In recent years, the prominence of conformance control technology in heavy oil steam flooding has significantly increased in oilfield development. However, the high-temperature demands of heavy oil steam flooding require more resilient plugging agents. Resin-based plugging agents, known for their exceptional temperature resistance and strength, have emerged as a viable solution within this domain. Yet, they face issues like rapid curing at high temperatures and limited sealing reach. Thus, we introduce a novel approach: epoxy resin gel (EHRB), consisting of epoxy resin (ER) as the curing agent, urotropine (HMTA) and pyrocatechol (RO) as cross-linking agents, and n-butyl glycidyl ether (BGE) as a diluent. EHRB gels at 130 °C in 5.4 h, with curing commencing at 160 °C, extending resin curing time and expanding the sealing radius. This study assessed EHRB’s performance and high-temperature stability through displacement experiments, TGA, and DSC analysis.
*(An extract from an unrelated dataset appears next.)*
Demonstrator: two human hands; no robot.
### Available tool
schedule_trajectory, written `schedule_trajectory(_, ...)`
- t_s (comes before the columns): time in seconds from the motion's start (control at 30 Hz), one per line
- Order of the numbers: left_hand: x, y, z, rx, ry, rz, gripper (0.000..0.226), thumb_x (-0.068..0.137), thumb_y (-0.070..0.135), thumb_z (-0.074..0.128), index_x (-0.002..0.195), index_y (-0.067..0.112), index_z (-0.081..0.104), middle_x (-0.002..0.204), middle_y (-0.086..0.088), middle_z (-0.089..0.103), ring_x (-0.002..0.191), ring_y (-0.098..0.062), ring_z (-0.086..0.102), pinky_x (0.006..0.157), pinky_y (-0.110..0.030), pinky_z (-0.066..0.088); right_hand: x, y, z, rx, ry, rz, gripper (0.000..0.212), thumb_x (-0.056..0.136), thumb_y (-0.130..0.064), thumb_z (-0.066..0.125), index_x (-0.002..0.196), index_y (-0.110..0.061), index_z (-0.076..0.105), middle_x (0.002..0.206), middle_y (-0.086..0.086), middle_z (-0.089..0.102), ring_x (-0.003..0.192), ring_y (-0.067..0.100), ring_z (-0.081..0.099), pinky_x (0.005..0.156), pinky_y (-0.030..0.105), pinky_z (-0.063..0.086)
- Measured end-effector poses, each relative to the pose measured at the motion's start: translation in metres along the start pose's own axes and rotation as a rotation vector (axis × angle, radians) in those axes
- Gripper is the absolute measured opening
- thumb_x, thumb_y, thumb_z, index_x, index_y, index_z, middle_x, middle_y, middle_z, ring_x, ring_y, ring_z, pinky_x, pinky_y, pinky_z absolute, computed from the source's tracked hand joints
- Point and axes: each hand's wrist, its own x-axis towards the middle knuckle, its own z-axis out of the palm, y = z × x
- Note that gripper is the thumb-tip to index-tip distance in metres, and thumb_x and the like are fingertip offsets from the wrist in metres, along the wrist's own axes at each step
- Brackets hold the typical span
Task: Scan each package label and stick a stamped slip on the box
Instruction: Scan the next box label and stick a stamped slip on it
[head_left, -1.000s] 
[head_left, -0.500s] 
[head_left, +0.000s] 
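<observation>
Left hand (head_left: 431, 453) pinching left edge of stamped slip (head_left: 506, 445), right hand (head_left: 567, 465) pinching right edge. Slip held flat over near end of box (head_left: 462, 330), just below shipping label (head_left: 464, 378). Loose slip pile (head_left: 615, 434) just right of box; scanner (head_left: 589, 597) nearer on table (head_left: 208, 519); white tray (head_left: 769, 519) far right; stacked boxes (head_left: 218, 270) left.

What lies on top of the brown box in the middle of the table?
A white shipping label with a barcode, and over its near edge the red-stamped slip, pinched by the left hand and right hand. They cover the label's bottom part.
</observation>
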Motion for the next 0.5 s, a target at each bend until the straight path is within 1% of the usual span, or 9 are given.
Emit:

The results indicate that the EHRB has low viscosity, high compressive strength, and minimal mass loss at high temperatures. At 260 °C, the mass loss is less than 15%. The plugging rate exceeds 90%, and it can withstand steam flushing for over 6 PV. Additionally, it demonstrates a 17% improvement in EOR. EHRB demonstrates outstanding capabilities in proficient channel control for heavy oil steam flooding, offering vital technical support for conformance control in this challenging environment.

Suggested Citation

  • Ying Shi & Hong He & Yu Li & Fei Ding & Zhuo Zhou & Nuolin Xiong, 2023. "High-Temperature-Resistant Epoxy Resin Gel Behavior and Profile Control in Heavy Oil Steam Drive," Energies, MDPI, vol. 17(1), pages 1-14, December.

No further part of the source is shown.